What the exercise asks: In the listing that follows, how many lines include the string "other"? Reply with only the number.

Information shown:
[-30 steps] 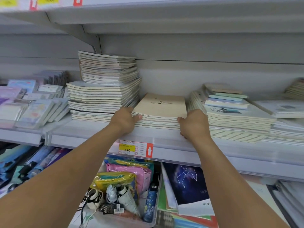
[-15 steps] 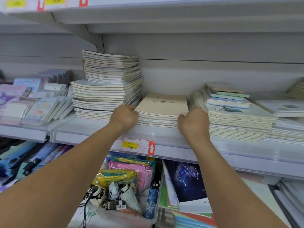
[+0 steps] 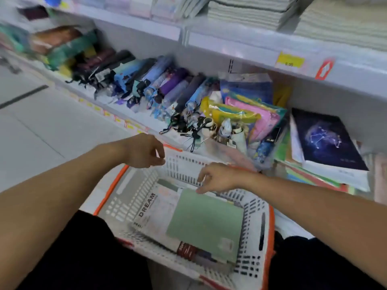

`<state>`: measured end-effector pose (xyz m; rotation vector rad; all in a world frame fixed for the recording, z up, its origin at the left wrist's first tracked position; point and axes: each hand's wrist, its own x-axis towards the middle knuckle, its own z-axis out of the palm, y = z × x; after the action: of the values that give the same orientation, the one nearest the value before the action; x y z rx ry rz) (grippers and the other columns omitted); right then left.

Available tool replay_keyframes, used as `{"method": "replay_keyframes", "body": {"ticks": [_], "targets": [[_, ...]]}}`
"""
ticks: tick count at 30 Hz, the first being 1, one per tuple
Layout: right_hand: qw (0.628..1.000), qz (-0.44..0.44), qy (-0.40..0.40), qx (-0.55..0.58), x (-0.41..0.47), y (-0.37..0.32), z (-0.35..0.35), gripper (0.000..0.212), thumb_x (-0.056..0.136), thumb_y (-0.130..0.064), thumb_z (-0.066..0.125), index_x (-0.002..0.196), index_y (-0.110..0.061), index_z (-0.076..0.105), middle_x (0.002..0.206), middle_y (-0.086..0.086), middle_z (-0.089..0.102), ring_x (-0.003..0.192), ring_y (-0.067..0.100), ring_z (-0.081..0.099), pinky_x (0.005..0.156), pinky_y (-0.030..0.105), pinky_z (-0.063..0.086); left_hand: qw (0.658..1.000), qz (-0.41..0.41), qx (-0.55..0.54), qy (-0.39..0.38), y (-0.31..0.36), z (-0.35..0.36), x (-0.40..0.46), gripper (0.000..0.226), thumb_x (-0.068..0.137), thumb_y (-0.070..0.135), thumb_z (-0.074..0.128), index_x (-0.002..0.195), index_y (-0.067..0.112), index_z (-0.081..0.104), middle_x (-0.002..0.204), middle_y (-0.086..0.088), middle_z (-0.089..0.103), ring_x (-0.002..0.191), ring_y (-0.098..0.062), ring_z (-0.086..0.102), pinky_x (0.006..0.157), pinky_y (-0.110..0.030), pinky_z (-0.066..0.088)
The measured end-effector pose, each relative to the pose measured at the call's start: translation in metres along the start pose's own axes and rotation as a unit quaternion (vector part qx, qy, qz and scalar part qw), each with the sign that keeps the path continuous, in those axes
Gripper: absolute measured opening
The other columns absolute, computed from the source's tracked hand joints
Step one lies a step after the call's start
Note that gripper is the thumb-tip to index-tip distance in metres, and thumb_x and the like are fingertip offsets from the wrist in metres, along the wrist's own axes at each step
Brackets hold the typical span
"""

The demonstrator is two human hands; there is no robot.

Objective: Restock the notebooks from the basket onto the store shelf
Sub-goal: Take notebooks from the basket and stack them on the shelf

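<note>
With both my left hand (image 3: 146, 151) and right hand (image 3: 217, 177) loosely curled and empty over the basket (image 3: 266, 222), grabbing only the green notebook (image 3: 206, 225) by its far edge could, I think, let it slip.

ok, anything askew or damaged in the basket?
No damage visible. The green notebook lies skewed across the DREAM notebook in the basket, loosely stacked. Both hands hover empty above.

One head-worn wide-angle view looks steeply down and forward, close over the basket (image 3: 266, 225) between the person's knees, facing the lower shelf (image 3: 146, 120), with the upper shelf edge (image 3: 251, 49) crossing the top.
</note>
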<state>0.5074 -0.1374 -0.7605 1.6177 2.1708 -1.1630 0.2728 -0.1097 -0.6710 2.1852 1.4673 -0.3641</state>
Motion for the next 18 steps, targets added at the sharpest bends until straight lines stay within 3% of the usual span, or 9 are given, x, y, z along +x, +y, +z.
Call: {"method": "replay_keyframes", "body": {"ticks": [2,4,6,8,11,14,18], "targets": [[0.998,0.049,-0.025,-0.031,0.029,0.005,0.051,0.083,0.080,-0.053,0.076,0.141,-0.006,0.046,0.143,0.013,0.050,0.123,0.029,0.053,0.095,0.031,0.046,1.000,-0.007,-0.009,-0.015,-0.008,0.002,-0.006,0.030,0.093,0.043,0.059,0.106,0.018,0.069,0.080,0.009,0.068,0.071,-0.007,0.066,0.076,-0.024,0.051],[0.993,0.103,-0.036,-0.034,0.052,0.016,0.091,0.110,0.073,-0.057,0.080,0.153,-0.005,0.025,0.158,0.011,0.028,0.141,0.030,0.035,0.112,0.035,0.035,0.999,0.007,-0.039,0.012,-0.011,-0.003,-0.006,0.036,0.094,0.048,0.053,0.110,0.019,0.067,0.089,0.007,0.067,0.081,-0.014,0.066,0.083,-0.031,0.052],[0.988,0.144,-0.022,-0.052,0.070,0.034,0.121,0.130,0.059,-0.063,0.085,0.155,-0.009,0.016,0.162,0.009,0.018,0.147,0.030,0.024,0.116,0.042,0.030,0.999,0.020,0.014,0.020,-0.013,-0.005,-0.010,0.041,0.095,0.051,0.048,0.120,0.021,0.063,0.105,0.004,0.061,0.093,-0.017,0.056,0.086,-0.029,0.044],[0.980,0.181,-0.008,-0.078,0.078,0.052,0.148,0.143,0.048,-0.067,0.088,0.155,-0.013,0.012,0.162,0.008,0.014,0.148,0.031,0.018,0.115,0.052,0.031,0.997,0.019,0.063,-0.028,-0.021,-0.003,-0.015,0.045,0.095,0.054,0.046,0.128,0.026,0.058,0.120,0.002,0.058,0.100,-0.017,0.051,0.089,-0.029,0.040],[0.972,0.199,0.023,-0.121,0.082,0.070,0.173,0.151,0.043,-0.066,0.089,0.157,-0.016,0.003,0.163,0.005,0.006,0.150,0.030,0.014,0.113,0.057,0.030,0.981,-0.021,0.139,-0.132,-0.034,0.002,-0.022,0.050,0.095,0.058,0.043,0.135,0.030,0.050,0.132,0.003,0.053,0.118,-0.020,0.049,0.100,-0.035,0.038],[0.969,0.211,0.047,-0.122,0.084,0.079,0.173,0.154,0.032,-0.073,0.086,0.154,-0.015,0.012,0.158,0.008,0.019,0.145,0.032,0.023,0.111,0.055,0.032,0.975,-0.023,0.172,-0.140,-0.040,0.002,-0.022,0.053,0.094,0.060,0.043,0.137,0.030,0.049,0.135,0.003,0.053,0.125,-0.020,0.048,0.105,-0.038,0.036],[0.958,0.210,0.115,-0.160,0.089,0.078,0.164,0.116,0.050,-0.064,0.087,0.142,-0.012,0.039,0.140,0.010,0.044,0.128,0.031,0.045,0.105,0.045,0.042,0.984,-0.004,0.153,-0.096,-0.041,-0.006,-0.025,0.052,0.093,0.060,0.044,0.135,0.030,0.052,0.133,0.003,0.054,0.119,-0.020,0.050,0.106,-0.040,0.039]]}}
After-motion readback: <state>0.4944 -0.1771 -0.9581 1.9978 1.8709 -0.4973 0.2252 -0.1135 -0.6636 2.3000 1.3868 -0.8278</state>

Result of the task: 2